Lambda IAM blast radius. Several roles use the arn:aws:<service>:REGION:ACCOUNT:<resource-type>/${local.wildcard} pattern, where local.wildcard = "*". The wildcard satisfies the IaC scanners (the literal string "*" is what they look for) but the effect is account-wide. Notably the assign_osid Lambda can call AdminUpdateUserAttributes on any user pool in the account, and the certbot_renewal Lambda has route53:ListHostedZones on Resource: "*".
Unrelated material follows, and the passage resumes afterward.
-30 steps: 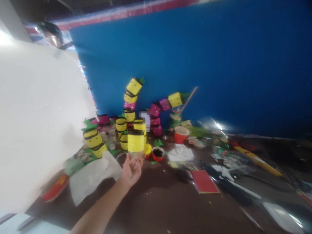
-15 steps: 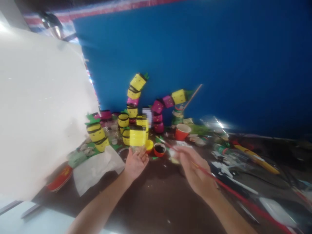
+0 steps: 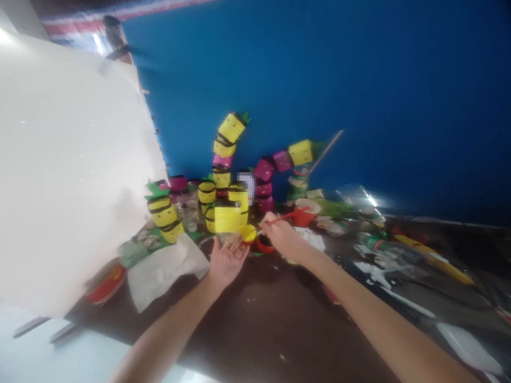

The plan addresses each cluster in its own phase. The Cognito work is the most user-visible — adding TOTP, requiring email verification, enabling adaptive auth — and gets the most operator-side documentation cost. The API Gateway change is the highest-impact security fix per LOC: turning off the data trace silently removes the leakiest log stream in the system.

Goals

Every Cognito user has the option of TOTP-based MFA; admin users have it required.
Account recovery offers email as a fallback alongside phone, so a lost or rotated phone does not permanently lock a user out and a SIM swap cannot single-factor take an account.
Adaptive authentication (Cognito Advanced Security) is enabled in audit mode at minimum; risk-flagged events route to a per-environment log group with a CloudWatch alarm on risk = High.
Refresh tokens expire in 7 days, not 30. Token rotation is enabled. A compromised refresh token has a bounded lifetime.
API Gateway no longer logs request/response bodies. Authorizer cache TTL drops from 300 s to 60 s — a token revoked in Cognito is unusable against the API within one minute.
Every Lambda IAM role names the exact resource ARNs it needs. No wildcards except where AWS service grammars require them (e.g., route53:ListHostedZones which has no resource-level grammar).
ECR repositories have scan_on_push = true and image_tag_mutability = "IMMUTABLE". Scan findings populate the GitHub Security tab via the same SARIF surface as the IaC scanners.

Non-goals

Replacing Cognito. The migration cost is enormous and the gains are mostly cosmetic. Cognito’s edges are managed by configuration, not replacement.
Per-Lambda audit logging beyond the structured-log additions captured in application-surface-hardening-plan.md.
A standalone OIDC IdP. Cognito IS the OIDC provider; the front-door ALB authenticate-oidc action already consumes it via the hosted-UI domain.
WAF in front of API Gateway. Worth doing eventually, but the per-Lambda rate-limit work in application-surface-hardening-plan.md Phase 5 covers the high-leverage attack patterns; WAF is a follow-on once we have per-endpoint signal.
Federated identity (Google, Apple, etc. as IdPs). Out of scope; covered by docs/0.6.x/ where applicable.
Cross-account IAM (separating CI/CD principals from runtime principals into a dedicated DevOps account). Worth doing; out of scope here.
Per-user encryption keys (KMS-per-user for stored message bodies). Architectural — not 0.10.x.

Current state (audit)

Cognito

terraform/infra/modules/user_pool/main.tf:5-36:

auto_verified_attributes = ["phone_number"]. Email is not auto-verified.
sms_configuration is set; no software_token_mfa_configuration. SMS is the only second-factor option, and it is not required.
account_recovery_setting lists only verified_phone_number.
No mfa_configuration attribute — defaults to "OFF". MFA cannot even be enabled by a user who wants it; the pool refuses.
No user_pool_add_ons { advanced_security_mode = ... }. Adaptive authentication is off.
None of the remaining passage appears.